Mais ce n’est pas, malgré cela, la Monarchie capétienne, et le képi du général, tout compte fait, n’a pas été remplacé par la couronne fleur-de-lysée.
Ainsi, cette République, aujourd’hui déliquescente et qui donne une si mauvaise image à notre pays, souffre de ses propres principes et de ses pratiques qui oublient les grands adages de la Monarchie, comme, entre autres, « Savoir raison garder » ou « Servir, et non se servir » (formule popularisée au XXe siècle par
de Gaulle
). M. Chirac n’est que la caricature d’un monarque, sa singerie grimaçante : il n’est même pas Louis XVI qui porta sa charge jusqu’au sacrifice suprême parce que c’était son devoir et qu’il ne s’y est pas dérobé, malgré ses maladresses et ses erreurs.
Mais il y a peut-être une similitude avec 1788 : désormais, l’Ancien régime, c’est cette République qui divise les bonnes volontés et décourage les initiatives, cette République bloquée que Bruno Frappat évoquait, il y a déjà dix ans, comme une « démocratie bloquante », faute d’avoir la force et le courage de se réformer.
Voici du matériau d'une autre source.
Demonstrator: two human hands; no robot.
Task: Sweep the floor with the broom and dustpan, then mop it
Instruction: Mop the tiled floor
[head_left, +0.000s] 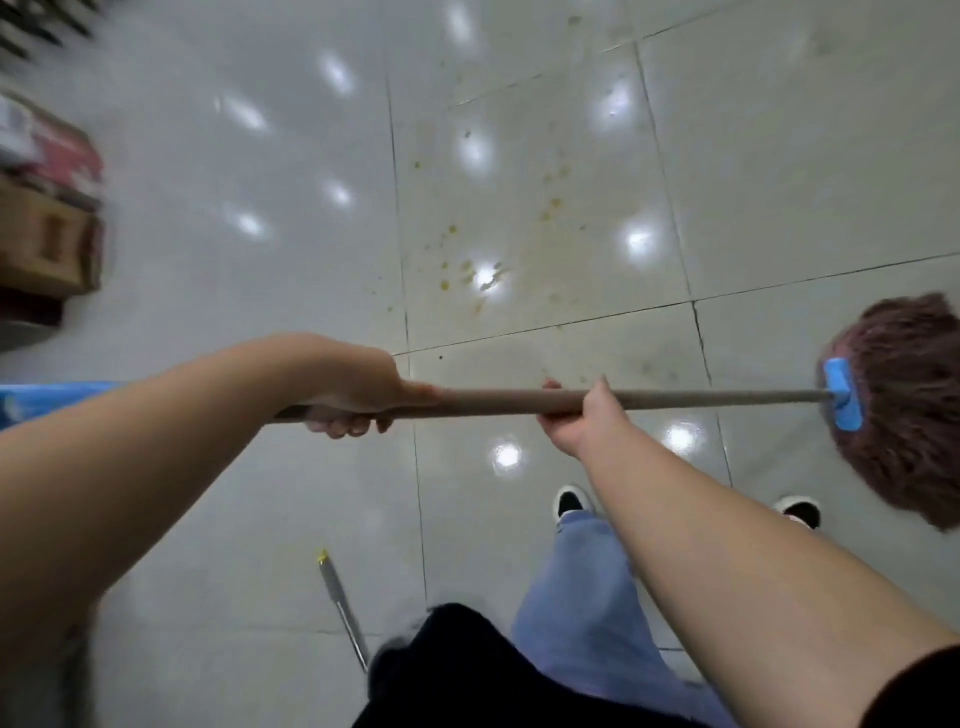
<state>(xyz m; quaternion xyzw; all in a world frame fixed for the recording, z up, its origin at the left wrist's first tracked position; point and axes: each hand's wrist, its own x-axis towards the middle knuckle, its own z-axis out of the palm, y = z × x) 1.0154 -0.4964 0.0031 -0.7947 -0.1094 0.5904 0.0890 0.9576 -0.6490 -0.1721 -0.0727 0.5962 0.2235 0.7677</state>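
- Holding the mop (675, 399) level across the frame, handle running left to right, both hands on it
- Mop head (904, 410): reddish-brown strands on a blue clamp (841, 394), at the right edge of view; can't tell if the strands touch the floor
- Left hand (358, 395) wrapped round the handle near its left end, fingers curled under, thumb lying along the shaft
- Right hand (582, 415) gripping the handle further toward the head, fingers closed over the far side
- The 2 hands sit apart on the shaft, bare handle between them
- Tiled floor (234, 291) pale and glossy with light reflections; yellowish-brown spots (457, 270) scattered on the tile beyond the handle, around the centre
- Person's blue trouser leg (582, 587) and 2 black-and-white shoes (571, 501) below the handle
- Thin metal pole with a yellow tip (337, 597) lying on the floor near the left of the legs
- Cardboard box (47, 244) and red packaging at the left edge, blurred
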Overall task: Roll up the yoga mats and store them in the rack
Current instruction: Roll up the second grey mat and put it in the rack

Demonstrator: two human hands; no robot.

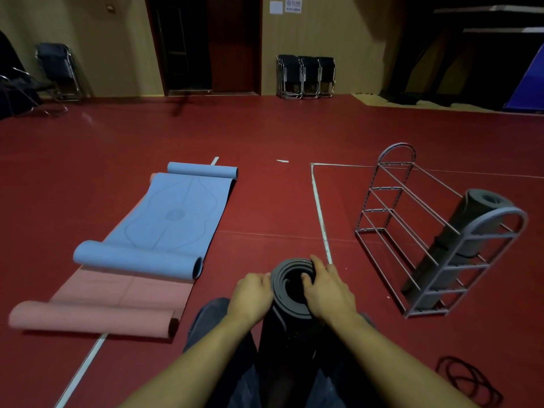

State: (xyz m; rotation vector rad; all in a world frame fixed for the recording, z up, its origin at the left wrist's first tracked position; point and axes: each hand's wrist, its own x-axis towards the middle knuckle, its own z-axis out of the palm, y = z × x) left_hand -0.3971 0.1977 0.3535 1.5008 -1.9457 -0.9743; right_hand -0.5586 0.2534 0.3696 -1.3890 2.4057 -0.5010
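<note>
Item: rolled dark grey foam yoga mat, soft, springy; my left hand cupped its nine-o'clock side, right hand fingers curled into its core.

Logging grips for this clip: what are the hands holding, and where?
Both the left hand and right hand grip the rolled grey mat at its upper end.

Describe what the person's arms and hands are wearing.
Nothing shows on them: both forearms are bare to the frame's lower edge, with no sleeves in view. The left hand and right hand carry no gloves, and no watch or ring is visible.
</note>
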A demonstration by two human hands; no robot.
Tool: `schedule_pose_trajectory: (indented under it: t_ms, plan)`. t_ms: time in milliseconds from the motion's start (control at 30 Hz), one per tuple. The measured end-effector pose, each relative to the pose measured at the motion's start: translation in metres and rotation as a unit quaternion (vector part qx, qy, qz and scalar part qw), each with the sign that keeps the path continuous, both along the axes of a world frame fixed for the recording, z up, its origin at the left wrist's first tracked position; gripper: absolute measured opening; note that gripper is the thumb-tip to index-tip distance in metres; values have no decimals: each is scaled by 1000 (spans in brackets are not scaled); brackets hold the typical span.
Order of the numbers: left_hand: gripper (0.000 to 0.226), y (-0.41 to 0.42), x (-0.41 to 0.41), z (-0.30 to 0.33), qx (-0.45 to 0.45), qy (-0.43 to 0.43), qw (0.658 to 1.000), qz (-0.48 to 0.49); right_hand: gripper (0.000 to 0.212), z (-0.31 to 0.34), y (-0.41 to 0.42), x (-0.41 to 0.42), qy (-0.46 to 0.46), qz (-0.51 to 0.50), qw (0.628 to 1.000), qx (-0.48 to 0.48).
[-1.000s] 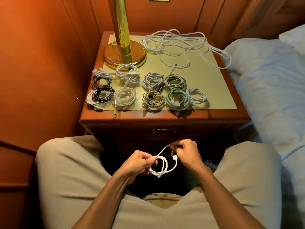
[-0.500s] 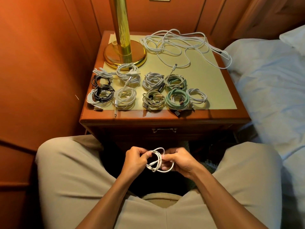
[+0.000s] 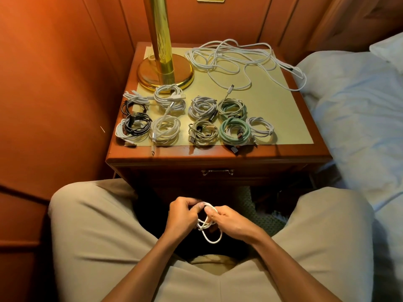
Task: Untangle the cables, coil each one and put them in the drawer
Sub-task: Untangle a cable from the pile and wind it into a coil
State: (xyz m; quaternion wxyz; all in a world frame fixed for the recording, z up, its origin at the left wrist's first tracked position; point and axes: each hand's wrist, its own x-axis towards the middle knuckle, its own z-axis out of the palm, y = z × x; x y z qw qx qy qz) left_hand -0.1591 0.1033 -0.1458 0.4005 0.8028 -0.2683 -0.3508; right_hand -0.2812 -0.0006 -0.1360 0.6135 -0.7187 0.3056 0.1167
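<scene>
Your left hand [image 3: 182, 216] and right hand [image 3: 229, 222] both pinch the small white cable [image 3: 208, 231], low in front of the nightstand [image 3: 218, 158]. If either pinch eases, its loops could spring apart. On the nightstand I count about ten coiled bundles [image 3: 196, 118] along the front and one loose white tangle [image 3: 244, 62] behind; its drawer [image 3: 217, 172] is closed.

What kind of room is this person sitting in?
Probably a bedroom, maybe a hotel room: a wooden nightstand with a drawer handle stands beside a bed with white bedding, and a brass lamp stands on it against wood-panelled walls.
</scene>
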Motion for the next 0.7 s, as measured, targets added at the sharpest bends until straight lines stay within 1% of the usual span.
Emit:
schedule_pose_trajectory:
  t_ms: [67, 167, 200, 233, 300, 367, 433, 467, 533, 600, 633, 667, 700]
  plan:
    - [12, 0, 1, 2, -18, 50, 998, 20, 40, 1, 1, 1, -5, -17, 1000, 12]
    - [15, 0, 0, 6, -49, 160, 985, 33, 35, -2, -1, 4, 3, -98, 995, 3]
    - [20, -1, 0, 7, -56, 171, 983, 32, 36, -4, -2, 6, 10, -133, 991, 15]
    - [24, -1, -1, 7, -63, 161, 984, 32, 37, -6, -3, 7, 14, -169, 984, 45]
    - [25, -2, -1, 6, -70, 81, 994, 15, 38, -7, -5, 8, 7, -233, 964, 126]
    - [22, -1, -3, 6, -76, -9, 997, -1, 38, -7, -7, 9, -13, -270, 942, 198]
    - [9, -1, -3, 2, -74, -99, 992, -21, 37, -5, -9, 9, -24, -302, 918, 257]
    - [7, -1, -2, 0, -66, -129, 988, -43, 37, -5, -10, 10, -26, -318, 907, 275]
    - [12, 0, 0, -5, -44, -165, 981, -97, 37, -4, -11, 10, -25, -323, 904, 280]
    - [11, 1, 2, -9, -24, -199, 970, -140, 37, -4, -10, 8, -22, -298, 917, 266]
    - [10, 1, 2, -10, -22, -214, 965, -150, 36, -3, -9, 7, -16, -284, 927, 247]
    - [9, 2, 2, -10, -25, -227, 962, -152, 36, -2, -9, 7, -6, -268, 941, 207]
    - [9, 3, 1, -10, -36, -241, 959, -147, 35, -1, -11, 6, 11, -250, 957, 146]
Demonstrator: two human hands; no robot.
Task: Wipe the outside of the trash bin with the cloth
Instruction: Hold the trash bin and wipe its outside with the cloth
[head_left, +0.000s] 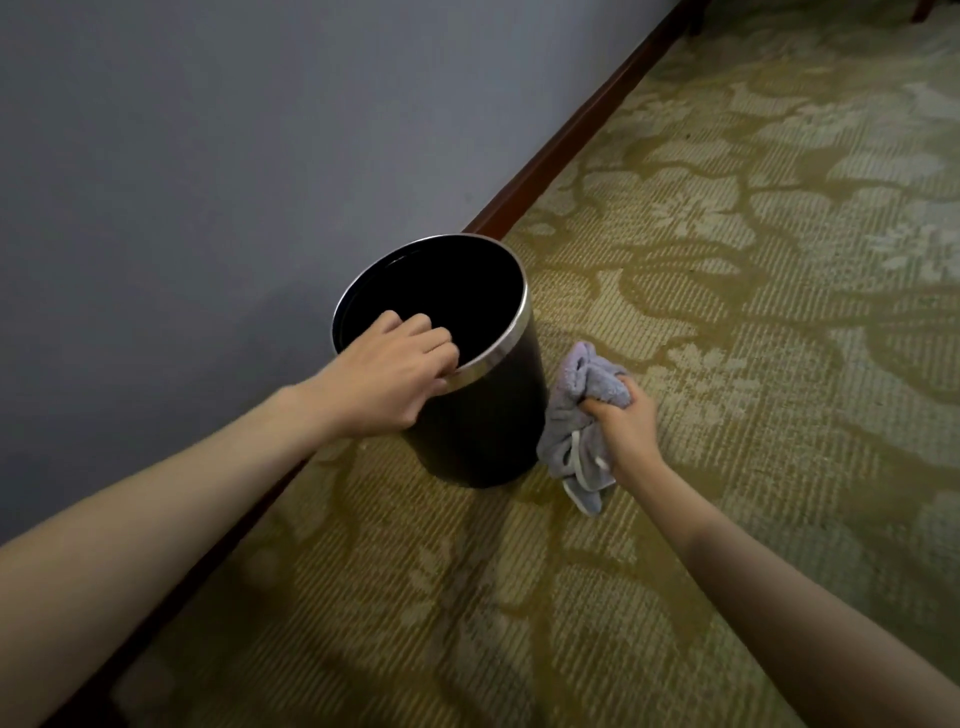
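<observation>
Left hand (392, 371) curls over silver rim of black trash bin (480, 415) by baseboard (571, 130); right hand (626, 421) clenches lavender cloth (574, 415) vs bin's side.

Both forearms are bare to the frame edge; no sleeve is visible. Left hand (387, 371) and right hand (626, 421): no rings, watch or gloves visible.
</observation>
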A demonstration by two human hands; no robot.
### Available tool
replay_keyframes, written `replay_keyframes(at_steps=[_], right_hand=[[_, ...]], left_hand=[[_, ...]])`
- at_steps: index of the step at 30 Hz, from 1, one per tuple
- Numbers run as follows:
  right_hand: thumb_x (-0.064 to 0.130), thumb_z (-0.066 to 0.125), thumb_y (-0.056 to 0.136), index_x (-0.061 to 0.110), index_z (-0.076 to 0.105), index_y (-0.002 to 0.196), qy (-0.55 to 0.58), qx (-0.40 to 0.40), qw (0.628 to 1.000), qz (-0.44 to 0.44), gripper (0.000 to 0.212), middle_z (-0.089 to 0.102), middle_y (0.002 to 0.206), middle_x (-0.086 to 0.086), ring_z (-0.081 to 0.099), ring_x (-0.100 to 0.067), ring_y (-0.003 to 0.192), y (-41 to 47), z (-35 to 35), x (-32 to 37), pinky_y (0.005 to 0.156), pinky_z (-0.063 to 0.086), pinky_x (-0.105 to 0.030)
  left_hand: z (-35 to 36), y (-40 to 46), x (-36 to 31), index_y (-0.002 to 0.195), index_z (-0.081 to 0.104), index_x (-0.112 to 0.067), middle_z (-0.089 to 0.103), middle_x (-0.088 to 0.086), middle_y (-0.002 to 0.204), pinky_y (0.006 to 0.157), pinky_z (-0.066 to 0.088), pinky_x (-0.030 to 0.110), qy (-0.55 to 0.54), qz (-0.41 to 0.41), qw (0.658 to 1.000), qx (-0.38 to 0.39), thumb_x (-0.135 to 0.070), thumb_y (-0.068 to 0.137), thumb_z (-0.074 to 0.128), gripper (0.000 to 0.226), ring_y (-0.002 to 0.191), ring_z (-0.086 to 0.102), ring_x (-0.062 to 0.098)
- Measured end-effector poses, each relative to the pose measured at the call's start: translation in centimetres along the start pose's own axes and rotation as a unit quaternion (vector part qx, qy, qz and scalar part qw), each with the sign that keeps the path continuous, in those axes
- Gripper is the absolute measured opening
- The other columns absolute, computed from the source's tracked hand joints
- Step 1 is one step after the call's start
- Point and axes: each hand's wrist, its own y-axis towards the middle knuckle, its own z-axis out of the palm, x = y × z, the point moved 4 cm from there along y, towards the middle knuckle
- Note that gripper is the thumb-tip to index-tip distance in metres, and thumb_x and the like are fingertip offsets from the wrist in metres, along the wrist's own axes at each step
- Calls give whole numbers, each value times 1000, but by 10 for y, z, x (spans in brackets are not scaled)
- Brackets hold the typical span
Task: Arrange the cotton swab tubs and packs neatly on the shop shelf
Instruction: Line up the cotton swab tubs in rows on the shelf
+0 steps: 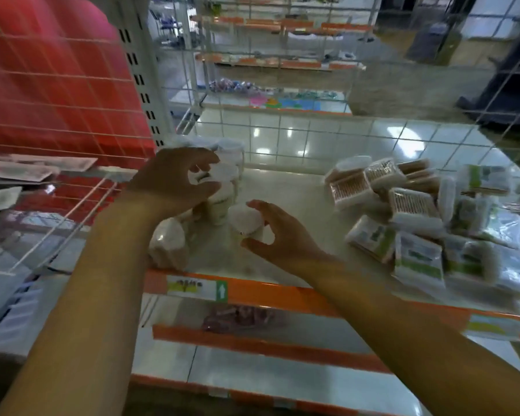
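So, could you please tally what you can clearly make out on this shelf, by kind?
Round white tubs: at least 4
Clear boxes of wooden-stick swabs: at least 3
Green-labelled packs: at least 4
Total: at least 11; blur and overlap hide the rest.

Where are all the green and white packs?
The green and white packs lie in a messy heap at the right end of the shelf, just right of the right hand and in front of the clear swab boxes.
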Motion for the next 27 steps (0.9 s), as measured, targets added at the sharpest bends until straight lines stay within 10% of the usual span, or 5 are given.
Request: replay_keyframes(at_steps=[27], right_hand=[[33,68,82,13,36,140,-48,-62,997,15,68,31,141,-12,47,-27,116,26,40,35,85,46,-30]], left_hand=[[-12,-14,30,122,57,-22,59,-7,105,90,37,23,-33,20,999,6,-27,85,65,37,104,52,10]])
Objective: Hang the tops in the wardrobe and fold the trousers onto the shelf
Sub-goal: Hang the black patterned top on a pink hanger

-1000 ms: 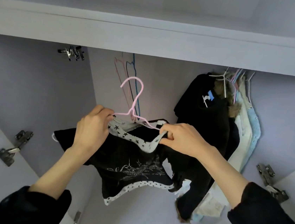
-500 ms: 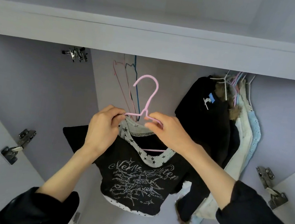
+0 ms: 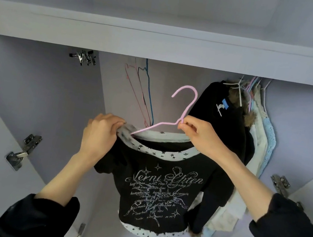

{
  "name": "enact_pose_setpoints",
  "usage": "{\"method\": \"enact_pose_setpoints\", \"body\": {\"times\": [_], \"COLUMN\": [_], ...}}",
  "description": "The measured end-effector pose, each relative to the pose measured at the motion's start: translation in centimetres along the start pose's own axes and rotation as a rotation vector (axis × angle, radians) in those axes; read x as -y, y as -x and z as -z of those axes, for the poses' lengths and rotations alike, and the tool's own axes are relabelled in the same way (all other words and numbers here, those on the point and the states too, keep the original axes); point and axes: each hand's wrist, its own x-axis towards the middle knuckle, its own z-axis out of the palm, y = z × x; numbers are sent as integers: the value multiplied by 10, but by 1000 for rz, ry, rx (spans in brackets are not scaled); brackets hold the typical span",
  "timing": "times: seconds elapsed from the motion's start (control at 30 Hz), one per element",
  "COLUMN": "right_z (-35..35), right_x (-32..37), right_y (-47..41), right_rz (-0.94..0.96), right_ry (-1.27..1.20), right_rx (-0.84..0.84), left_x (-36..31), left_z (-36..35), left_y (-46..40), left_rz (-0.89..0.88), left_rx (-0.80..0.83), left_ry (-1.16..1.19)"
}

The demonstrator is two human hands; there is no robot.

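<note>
A black top (image 3: pixel 160 189) with white script print and a star-patterned collar hangs on a pink hanger (image 3: pixel 185 102) in front of the open wardrobe. My left hand (image 3: pixel 100 133) grips the collar's left shoulder where the hanger arm enters it. My right hand (image 3: pixel 197 132) pinches the hanger at the base of its hook. The hook points up and left, below the wardrobe's top board (image 3: pixel 159 48). The rail itself is hidden behind that board.
Several empty wire hangers (image 3: pixel 144 95) hang at the back centre. A black fur-trimmed garment (image 3: pixel 223 126) and pale tops (image 3: pixel 266 142) hang on the right. Open doors with metal hinges (image 3: pixel 22 151) flank both sides, with another hinge (image 3: pixel 280 184) on the right.
The top has gone from bunched to hanging flat on the hanger. Both hands rose and moved right; my right hand shifted from the collar to the hanger's neck.
</note>
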Motion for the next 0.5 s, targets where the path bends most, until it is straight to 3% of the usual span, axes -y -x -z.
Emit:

La VIe République (mais pourquoi ne pas passer directement à la VIIe ou à la VIIIe, cela gagnera du temps
) ne résoudra pas la grande question de l’Etat, elle ne sera qu’un pansement sur un jambe de bois.
Il faudra bien, un jour ou l’autre, sortir des préjugés et poser, honnêtement et politiquement, la proposition monarchique comme une alternative possible à la crise récurrente de notre régime politique : il n’est pas dit qu’elle soit immédiatement comprise ni même qu’elle soit en mesure de saisir sa chance au moment opportun, mais il lui faudra courir le risque de l’Histoire et de l’Action si elle ne veut pas devenir un simple fantôme de notre passé.